:: Exercise details ::
Copy out the first line of the listing and every line after it, exactly, until you have copied the line containing "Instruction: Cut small".

:: Supplied information ::
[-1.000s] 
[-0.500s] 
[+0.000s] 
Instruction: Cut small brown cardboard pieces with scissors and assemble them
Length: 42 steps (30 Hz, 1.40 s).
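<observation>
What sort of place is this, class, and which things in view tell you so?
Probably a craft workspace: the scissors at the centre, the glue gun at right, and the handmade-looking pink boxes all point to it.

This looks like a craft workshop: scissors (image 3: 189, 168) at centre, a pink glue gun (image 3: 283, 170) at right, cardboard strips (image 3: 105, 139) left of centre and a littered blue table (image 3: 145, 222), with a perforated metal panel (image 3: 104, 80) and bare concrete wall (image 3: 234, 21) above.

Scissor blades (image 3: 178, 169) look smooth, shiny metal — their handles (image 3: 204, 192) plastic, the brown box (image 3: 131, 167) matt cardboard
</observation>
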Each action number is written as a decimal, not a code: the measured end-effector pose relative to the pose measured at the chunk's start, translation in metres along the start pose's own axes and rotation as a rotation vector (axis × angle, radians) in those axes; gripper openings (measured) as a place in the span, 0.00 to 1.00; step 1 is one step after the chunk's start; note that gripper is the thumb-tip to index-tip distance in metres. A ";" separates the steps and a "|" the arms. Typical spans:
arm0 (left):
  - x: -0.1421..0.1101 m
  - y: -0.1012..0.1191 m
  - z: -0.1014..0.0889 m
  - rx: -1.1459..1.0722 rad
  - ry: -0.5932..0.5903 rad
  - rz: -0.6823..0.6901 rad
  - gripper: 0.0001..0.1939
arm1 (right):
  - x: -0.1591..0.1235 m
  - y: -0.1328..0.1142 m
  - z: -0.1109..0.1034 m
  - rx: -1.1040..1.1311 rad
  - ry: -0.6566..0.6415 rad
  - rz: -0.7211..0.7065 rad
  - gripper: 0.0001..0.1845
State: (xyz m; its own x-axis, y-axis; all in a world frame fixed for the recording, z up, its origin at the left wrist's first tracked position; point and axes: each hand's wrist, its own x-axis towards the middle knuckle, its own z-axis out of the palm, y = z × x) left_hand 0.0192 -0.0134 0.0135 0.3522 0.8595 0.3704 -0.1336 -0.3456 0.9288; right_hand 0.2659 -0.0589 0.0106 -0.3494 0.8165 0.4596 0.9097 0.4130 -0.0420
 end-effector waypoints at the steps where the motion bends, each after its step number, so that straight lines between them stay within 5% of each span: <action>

:: Completed exercise ::
[-1.000s] 
[-0.500s] 
[+0.000s] 
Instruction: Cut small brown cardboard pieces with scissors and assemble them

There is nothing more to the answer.